So why the hell is it exactly that Italian food made in Italy tastes so damned good? What a bloody good question that is and we determined to try to find out.

Hole in the wall looks like nothing much but damn it was a great lunch and for €50 it should have been. We tasted three white wines suggested by our waiter aft we chose our two wildly varied main courses and took a glass of our preferred two. Then he brought our lunch. Pork loin with a crushed pistachio sauce, weird and delicious along with a cold plate of buffalo smoked meat and mozzarella cheese and a sightly aged buffalo cheese, a first for me.

The Jewish marriage vows include a requirement that all meals be shared, I'm to told and after 20 years of marriage to a pushy Jew I am coming to accept, reluctantly that she may have a point. We picked off each plate marveling at the variety of distinct flavors.

The cliche of Italian life is 'la dolce vita' a cinematic fantasy of life lived in the slow lane with long lunches and lots of nothing much to do. In my experience middle class italians live a life of much stress and a lot of hurrying. We were in vacation mode and thus exempt.

Er Filletaro gets mixed reviews as a tourist trap posing as a local joint but we thoroughly enjoyed the simple cod filets and the more interesting fried zucchini in what can only be described as a tempura-like batter, and a slad of unidentifiable greens with a bizarre anchovy sauce-like dressing. I am no fan of fuzzy fish but it worked and we fought each other for the last drops of sauce to sop up with our bread.

We elected to sit indoors where my wife could watch the action as the cashier doubled as the cold cut slicer in his tiny booth while managing the flow of gossip among the waiters and doling out change for the bills. My wife was entranced by the wine and water dispenser:

And our draught mineral water came in a lovely blue bottle:

We got one glass each so we alternated white wine and water as we ate, a small pour of each at a time.

Find that place without a GPS if you are able. By car? Forget it.

Campo de Fiori is a tourist trap around the corner and why anyone would go here to eat beats me:

I don't go to the one on Duval Street back home, but I'm sure it's all my loss.We took our after dinner stroll along the stalls at the river and we found dried limes?

My wife and I decided they were "interesting" though she preferred licorice among the gazillion flavors on offer. Some dessert!

In many respects I think part of the success of italIan food is attributable to the desire for good ingredients and they cost money. This is not a Walmart way to eat, which is not to say these meals are daily fare for working Italians. In the Jewish quarter we avoided the kosher traps advertising in English and went for the tavola calda a cafeteria style meal for €10 (€1=$1.5). roast chicken hummus and a pita:

With the emphasis on the quality of the ingredients there is less desire to pile a plate high with many flavors which gives a quality dish a purity not found when a meal has meats and cheeses piled high.

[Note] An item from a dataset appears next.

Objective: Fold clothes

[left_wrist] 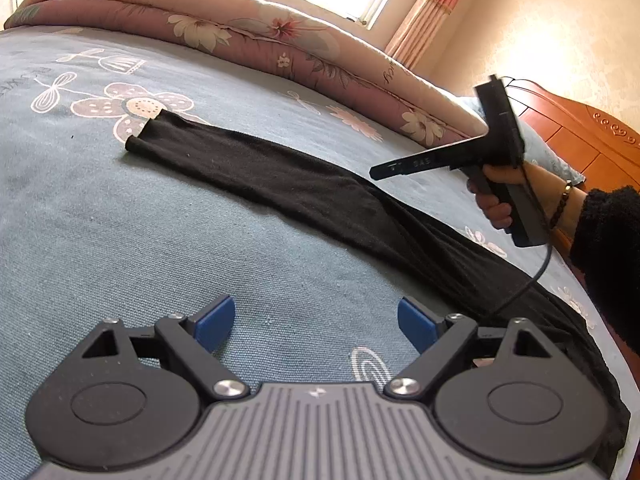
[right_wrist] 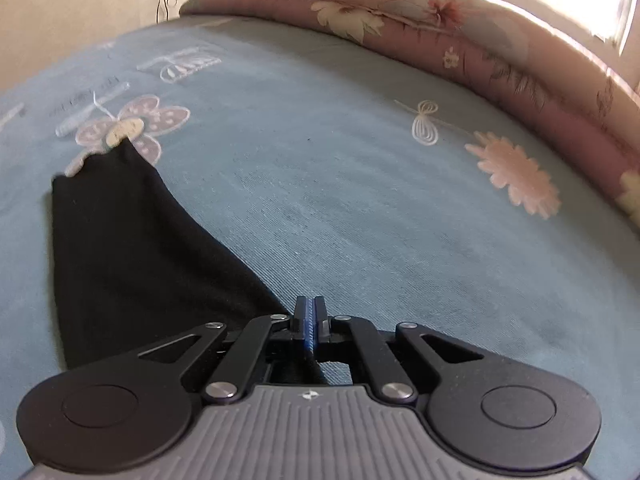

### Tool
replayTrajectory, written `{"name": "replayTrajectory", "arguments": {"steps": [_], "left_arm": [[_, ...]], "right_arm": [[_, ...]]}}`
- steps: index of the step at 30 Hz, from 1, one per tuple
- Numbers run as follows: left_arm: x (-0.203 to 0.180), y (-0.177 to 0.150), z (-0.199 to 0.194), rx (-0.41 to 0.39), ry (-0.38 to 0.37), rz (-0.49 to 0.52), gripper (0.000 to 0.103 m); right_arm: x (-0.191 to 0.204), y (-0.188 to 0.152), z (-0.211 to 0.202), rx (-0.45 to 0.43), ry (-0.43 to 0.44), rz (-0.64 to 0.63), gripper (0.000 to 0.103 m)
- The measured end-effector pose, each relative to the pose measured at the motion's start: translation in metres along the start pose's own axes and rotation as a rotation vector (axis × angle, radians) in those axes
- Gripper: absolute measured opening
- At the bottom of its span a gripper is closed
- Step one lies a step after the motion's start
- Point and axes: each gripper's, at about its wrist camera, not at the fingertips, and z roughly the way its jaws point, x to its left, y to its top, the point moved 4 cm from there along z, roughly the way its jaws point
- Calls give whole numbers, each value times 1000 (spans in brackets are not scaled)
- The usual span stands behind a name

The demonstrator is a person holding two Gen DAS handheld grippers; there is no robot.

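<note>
Black knit trousers point(left_wrist: 304, 196) look light and limp, best pinched at a hem or waistband; left gripper point(left_wrist: 316, 326) spread empty, right gripper point(right_wrist: 309, 312) pressed together on nothing.

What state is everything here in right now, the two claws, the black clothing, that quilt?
Left claw: open, empty, above the sheet.
Right claw: shut, nothing visibly gripped.
Black garment: stretched out long on the blue sheet, unfolded.
Floral quilt: folded, at the bed's far side.
</note>
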Motion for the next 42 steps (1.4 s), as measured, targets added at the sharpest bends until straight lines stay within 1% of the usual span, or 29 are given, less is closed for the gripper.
{"name": "replayTrajectory", "arguments": {"steps": [1, 3, 7, 11, 15, 19, 20, 21, 22, 24, 26, 27, 30, 34, 35, 36, 37, 40, 42], "left_arm": [[1, 0, 0, 0, -2, -3, 88], [2, 0, 0, 0, -4, -6, 88], [3, 1, 1, 1, -4, -8, 88], [4, 2, -1, -6, -6, -24, 88], [6, 2, -1, -10, -4, -30, 88], [7, 2, 0, -8, -5, -27, 88], [7, 2, 0, -7, -5, -26, 88], [7, 2, 1, -6, -5, -25, 88], [7, 2, 1, -6, -4, -24, 88], [6, 2, 2, -6, -3, -20, 88], [6, 2, 2, -6, 0, -13, 88], [6, 2, 3, -7, 1, -9, 88], [4, 1, 3, -8, 5, 0, 88], [2, 0, 4, -10, 10, 15, 89], [2, 0, 4, -10, 12, 20, 89], [1, 0, 4, -10, 13, 25, 89], [1, 0, 4, -10, 14, 28, 89], [1, 0, 4, -10, 14, 29, 89], [2, 0, 4, -11, 11, 24, 89]], "right_arm": [[2, 0, -5, -7, 1, 0, 11], [7, 1, -18, -24, 5, 0, 13], [31, -8, -56, -12, 15, -79, 13], [72, -39, -89, 9, 36, -166, 13], [99, -73, -101, 65, 49, -206, 13], [84, -85, -99, 91, -32, -246, 13], [68, -84, -99, 87, -53, -213, 13], [45, -83, -100, 80, -83, -161, 16], [22, -83, -101, 76, -112, -108, 24], [-23, -90, -100, 90, -156, 4, 29], [-63, -103, -98, 104, -183, 112, 29], [-73, -108, -96, 106, -173, 137, 29], [-81, -114, -88, 86, -139, 119, 29], [-71, -112, -73, 77, -67, 85, 29], [-70, -112, -69, 77, -68, 72, 28], [-67, -112, -67, 80, -64, 65, 22], [-64, -111, -67, 77, -56, 65, 1], [-64, -105, -70, 33, -73, 65, 1], [-72, -103, -72, 2, -109, 94, 1]]}}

Oops, sorry. I came across an elderly Moto Guzzi Airone 250 in daily use and couldn't resist a picture. There are hardly any Moto Guzzis modern or ancient ridden on the streets of Rome which is a shame.

More to the point this is a suppli ("soup-lee") delicious food of my childhood that my great aunt would make for special occasions, a ball of rice infused with tomato sauce wrapped around a piece of cheese, all rolled in bread crumbs and fried so the cheese melts. A ridiculous traditional Roman food. We had it in a restaurant in Trastevere the hip student and tourist quarter of the city where the alleys were crowded with people and the restaurants were second rate. This one, il DuCa was okay but in a land of superlatives not a place we would revisit.

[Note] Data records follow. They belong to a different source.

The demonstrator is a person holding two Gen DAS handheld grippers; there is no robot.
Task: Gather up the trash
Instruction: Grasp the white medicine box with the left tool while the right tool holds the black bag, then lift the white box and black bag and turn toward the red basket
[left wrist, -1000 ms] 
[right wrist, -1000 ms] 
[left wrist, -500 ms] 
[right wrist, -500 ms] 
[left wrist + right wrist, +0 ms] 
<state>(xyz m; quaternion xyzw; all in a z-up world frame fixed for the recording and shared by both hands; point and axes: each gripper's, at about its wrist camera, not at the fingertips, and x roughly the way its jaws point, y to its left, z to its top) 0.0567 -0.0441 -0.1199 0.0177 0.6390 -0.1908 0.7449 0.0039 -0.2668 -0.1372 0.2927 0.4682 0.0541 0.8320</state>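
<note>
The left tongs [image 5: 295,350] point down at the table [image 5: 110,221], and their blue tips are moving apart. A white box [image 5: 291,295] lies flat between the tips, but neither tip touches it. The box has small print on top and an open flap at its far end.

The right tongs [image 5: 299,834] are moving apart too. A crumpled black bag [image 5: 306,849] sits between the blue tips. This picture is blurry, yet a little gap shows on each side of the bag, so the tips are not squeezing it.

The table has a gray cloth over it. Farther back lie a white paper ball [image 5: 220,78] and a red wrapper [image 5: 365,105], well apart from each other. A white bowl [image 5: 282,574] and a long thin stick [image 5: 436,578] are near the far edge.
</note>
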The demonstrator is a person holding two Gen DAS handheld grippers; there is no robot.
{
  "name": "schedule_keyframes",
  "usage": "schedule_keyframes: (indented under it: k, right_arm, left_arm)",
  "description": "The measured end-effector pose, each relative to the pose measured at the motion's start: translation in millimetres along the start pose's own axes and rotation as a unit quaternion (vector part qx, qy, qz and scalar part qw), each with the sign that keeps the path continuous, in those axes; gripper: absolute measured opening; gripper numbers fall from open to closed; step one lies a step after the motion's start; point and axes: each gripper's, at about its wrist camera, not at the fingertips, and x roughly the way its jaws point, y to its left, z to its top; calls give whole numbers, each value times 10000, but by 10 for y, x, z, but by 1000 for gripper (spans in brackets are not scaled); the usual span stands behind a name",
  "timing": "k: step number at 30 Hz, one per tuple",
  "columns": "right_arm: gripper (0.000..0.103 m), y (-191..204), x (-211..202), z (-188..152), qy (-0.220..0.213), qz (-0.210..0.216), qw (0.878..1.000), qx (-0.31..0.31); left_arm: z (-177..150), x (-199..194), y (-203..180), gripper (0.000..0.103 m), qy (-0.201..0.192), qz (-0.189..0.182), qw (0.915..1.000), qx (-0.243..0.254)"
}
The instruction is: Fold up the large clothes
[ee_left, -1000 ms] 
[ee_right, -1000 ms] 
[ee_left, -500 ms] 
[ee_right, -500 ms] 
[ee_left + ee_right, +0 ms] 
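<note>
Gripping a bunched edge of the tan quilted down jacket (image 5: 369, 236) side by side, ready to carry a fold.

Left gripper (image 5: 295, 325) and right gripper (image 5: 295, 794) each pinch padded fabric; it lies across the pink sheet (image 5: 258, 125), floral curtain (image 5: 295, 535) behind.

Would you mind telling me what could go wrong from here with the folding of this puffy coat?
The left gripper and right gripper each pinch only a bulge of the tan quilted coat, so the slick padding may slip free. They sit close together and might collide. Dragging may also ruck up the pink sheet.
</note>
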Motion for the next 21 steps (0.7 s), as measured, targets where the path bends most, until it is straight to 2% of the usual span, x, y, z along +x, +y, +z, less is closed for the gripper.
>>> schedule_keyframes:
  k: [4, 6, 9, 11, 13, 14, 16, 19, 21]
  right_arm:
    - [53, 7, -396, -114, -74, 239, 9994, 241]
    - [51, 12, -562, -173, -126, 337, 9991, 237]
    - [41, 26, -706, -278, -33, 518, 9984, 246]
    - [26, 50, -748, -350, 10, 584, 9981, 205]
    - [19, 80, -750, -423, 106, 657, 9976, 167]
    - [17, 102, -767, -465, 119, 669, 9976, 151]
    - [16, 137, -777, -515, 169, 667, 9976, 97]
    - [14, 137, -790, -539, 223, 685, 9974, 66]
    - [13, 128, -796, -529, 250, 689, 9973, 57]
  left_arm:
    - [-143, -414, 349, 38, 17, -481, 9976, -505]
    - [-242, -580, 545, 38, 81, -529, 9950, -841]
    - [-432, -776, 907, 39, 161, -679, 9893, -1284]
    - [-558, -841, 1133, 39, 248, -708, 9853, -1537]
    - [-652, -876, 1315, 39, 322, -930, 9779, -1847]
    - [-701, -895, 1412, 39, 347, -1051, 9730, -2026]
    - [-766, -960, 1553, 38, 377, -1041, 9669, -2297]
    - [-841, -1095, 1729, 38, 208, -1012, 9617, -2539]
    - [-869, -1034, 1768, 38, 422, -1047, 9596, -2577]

My other childhood favorite is zuppa inglese or "English soup" which is the ItaIian take on a weird English dessert called trifle. I am used to this pudding looking like vanilla and chocolate custard with finger cookies soaked in a
Iiqueur called Alchemenes, which gives it the pink color but instead we got cake which looked odd to my eye but tasted right. Dinner in this loud student hang put was cheap for an appetizer, pasta, veal dish and pudding with house wine and mineral waters- €28 for the lot and no tax or tip to add.

In Ostia Antica we found this old water trough for public use, beautifully preserved, with a roof and evidence of water spigots thoughtfully built in for Roman women or their slaves to collect public water easily without use of rope and bucket.

There it is, intact after 2000 years, in all it's details.

Good food and clean water have mattered around here for a long time.